From the records below, set down exactly the lines starting with the line that contains "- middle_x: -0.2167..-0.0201" and going on through the line that contains "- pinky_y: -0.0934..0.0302". Nothing else is wanted.
(Exercise data)
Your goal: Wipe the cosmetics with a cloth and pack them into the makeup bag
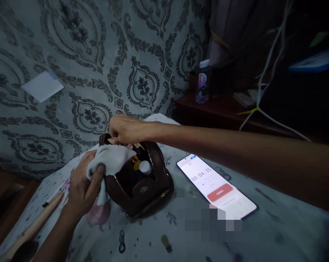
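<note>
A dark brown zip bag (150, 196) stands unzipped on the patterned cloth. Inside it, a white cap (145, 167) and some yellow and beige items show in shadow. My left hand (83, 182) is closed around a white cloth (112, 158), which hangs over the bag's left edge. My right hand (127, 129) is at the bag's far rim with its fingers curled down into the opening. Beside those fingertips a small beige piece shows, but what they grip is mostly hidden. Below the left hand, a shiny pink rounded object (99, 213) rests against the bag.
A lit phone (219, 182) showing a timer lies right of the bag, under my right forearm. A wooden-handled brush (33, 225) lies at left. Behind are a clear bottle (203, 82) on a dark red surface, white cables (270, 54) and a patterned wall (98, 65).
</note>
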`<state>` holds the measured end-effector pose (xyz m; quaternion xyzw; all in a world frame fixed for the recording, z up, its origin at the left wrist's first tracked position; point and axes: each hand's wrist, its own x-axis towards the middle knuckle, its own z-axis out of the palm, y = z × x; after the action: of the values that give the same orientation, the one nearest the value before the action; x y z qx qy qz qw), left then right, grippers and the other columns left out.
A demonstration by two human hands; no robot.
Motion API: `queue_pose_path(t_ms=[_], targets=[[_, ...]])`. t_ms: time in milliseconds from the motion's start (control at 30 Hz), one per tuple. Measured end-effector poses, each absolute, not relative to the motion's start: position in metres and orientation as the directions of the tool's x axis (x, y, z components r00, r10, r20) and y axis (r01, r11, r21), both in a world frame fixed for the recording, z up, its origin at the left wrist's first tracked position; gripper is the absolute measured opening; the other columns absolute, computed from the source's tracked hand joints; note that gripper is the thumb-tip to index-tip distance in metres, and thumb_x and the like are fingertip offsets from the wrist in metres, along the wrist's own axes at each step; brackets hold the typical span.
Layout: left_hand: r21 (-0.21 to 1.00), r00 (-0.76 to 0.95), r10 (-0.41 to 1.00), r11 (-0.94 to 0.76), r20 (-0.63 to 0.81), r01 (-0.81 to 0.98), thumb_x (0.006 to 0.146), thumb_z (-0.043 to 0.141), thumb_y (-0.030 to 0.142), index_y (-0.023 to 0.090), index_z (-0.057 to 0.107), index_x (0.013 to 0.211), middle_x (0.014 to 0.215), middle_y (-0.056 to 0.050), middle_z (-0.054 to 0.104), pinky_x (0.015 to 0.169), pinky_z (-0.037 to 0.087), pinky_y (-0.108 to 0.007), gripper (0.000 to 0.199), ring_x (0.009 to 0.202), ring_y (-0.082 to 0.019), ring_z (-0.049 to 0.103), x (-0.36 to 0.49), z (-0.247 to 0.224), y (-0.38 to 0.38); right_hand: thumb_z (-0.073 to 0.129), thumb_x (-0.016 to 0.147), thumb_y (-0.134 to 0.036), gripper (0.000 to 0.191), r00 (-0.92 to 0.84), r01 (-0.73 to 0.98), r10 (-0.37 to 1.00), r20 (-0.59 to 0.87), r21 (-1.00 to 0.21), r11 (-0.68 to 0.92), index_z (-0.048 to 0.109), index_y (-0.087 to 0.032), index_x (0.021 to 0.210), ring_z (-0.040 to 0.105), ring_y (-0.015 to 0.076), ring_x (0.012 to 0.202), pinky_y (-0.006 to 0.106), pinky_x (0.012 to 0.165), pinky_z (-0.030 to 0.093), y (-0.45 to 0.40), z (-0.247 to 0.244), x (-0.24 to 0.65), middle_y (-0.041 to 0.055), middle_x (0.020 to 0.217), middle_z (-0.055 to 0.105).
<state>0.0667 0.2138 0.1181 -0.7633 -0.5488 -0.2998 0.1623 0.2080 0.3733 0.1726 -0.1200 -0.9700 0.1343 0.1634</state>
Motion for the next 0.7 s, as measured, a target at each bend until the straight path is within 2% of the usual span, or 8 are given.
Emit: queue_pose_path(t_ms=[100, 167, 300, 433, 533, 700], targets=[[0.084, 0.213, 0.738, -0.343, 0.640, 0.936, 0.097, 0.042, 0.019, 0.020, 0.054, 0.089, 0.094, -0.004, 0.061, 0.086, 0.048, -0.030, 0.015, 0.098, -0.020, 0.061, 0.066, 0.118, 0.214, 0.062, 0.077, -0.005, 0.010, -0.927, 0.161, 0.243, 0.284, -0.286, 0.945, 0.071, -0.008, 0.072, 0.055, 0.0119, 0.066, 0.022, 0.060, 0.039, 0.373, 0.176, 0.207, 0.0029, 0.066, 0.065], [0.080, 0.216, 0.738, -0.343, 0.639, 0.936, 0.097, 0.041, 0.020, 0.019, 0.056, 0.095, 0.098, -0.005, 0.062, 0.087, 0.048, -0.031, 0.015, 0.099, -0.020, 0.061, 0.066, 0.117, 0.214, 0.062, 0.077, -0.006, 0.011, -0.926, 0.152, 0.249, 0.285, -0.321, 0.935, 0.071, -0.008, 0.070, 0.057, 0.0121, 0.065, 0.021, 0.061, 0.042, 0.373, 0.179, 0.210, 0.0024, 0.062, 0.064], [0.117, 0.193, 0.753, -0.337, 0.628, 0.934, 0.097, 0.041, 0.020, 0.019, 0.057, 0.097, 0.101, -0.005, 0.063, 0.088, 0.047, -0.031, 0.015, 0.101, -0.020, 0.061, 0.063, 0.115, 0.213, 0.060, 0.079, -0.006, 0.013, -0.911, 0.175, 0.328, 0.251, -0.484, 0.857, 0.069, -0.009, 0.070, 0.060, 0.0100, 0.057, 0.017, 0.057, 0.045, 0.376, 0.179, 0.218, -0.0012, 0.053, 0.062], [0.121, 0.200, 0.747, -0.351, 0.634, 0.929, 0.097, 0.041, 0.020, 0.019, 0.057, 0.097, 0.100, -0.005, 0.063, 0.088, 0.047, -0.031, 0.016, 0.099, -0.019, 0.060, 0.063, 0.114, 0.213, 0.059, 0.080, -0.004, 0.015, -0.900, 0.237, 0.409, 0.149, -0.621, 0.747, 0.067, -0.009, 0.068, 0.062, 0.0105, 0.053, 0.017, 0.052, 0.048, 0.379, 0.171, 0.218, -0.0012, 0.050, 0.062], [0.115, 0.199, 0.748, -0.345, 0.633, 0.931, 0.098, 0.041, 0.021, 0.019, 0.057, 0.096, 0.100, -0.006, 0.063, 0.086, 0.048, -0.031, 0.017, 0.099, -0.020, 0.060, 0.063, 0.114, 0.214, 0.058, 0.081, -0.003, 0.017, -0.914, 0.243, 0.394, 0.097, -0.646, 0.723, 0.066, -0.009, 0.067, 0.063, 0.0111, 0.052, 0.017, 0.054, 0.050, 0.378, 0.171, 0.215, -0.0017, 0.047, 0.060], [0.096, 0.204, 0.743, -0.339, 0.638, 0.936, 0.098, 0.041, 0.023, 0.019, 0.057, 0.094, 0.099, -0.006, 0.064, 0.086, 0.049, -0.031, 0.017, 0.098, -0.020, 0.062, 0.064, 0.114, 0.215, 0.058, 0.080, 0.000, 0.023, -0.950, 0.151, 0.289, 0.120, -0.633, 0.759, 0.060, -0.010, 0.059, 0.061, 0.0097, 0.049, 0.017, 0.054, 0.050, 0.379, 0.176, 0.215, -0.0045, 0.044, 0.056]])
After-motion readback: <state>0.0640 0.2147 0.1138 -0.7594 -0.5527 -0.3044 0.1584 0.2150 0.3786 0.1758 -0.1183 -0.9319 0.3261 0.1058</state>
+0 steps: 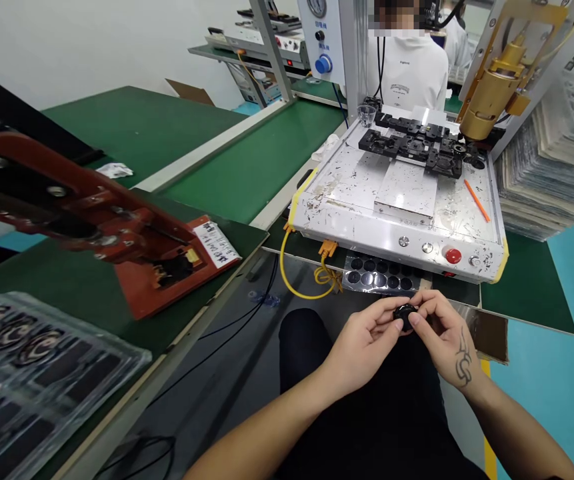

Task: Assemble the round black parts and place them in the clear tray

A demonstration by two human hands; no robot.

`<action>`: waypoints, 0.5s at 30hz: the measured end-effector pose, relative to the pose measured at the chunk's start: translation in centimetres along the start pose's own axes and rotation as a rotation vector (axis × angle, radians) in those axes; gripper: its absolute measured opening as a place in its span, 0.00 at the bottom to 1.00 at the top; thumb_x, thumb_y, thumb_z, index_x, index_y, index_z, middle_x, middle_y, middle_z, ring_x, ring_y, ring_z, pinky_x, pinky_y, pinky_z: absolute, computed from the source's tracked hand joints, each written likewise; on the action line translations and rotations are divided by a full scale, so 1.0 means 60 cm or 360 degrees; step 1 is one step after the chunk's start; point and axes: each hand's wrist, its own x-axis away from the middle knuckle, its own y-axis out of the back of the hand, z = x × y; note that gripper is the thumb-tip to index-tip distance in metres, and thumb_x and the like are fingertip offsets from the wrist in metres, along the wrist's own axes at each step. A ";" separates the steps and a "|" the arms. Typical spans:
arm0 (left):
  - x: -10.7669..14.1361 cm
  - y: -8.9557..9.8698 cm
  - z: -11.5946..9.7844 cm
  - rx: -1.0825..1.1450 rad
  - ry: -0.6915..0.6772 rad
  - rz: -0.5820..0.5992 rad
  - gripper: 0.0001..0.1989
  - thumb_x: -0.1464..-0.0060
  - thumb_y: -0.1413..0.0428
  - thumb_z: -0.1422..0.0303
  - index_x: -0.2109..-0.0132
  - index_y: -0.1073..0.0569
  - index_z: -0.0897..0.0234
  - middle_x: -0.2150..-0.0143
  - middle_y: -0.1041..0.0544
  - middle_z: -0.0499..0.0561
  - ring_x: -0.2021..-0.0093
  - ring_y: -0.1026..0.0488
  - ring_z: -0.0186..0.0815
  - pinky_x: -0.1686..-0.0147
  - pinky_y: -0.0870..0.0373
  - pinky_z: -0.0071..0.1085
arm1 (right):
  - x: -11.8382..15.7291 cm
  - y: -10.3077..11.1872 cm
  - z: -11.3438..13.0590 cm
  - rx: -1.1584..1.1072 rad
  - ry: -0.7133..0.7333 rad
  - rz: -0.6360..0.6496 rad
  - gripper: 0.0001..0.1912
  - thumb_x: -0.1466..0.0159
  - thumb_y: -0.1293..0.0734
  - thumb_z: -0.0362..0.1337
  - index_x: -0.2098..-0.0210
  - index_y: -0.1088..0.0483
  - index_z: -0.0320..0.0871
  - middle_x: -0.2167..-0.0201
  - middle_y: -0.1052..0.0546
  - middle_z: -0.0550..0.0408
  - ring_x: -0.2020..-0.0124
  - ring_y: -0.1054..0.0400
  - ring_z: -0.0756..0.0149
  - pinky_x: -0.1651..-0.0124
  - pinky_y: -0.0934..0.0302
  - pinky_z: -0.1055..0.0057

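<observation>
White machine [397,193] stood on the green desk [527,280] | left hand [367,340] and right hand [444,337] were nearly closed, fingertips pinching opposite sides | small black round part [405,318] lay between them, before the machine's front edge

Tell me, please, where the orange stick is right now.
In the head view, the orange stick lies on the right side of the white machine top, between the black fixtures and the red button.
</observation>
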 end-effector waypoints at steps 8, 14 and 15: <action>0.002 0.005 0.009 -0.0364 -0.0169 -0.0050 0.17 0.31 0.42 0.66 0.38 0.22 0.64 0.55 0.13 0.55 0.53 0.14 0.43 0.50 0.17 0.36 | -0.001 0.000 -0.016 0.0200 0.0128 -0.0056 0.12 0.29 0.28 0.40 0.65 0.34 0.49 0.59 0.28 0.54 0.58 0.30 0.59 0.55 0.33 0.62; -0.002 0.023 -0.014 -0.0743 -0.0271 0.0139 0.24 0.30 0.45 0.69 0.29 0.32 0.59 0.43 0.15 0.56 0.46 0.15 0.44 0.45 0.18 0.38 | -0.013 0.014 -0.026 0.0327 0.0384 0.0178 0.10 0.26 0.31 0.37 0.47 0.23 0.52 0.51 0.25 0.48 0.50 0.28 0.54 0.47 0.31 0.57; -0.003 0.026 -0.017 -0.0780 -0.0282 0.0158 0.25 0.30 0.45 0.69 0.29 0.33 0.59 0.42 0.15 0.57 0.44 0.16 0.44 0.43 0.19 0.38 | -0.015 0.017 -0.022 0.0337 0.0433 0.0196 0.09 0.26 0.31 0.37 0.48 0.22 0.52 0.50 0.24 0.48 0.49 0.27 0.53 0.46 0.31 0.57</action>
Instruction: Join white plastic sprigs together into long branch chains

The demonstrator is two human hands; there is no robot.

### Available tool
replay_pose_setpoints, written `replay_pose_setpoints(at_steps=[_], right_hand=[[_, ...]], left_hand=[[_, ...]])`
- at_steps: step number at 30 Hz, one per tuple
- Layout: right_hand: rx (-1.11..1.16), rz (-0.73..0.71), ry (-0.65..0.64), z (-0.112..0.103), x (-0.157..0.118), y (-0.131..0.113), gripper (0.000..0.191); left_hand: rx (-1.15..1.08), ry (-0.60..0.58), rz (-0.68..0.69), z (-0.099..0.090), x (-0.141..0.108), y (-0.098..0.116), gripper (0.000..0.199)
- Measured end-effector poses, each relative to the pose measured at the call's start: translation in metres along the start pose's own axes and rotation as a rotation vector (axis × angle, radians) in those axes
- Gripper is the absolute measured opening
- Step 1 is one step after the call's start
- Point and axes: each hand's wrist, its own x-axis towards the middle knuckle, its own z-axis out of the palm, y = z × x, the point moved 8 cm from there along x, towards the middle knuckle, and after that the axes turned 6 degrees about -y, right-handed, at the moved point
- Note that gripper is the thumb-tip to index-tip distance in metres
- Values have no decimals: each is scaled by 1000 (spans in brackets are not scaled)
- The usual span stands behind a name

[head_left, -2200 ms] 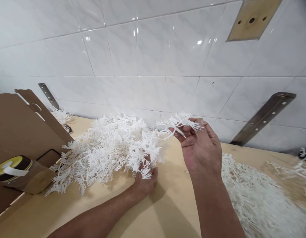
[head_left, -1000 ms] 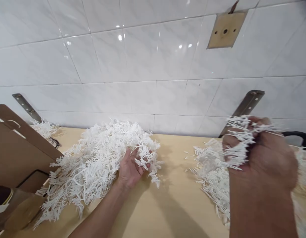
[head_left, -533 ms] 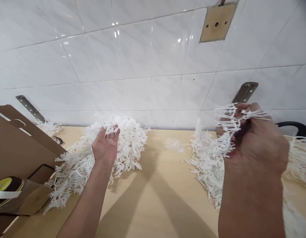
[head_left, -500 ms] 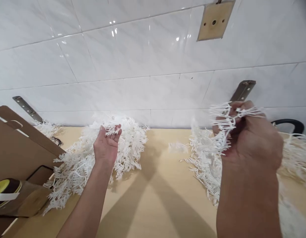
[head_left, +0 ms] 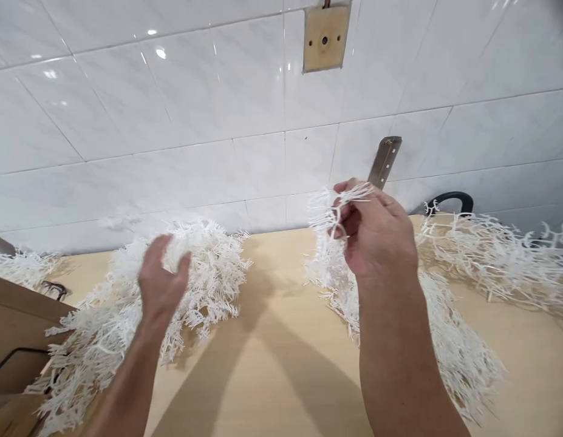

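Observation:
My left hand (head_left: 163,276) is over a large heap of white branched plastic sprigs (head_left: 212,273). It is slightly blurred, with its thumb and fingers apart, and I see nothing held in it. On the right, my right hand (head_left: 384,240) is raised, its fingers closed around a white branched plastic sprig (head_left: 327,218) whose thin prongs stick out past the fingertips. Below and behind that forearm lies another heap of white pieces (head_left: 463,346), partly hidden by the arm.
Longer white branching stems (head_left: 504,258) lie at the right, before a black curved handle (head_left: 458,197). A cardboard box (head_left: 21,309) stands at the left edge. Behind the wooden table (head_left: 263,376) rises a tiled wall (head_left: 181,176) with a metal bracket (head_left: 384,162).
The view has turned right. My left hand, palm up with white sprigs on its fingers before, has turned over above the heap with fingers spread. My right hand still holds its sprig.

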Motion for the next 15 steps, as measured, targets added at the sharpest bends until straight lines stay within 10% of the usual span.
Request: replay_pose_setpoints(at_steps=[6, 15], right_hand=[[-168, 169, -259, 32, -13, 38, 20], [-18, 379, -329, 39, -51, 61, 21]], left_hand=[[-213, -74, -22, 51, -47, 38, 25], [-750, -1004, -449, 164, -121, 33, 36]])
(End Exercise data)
§ Task output
  - middle_x: -0.2167..-0.0201
  - middle_y: -0.1052..0.0546
  - middle_z: -0.0550..0.0408
  - ring_x: -0.2020..-0.0124
  - ring_y: -0.1054..0.0400
  - ring_z: -0.0756..0.0149
  - pinky_x: -0.1651..-0.0124
  - pinky_y: -0.0934..0.0302

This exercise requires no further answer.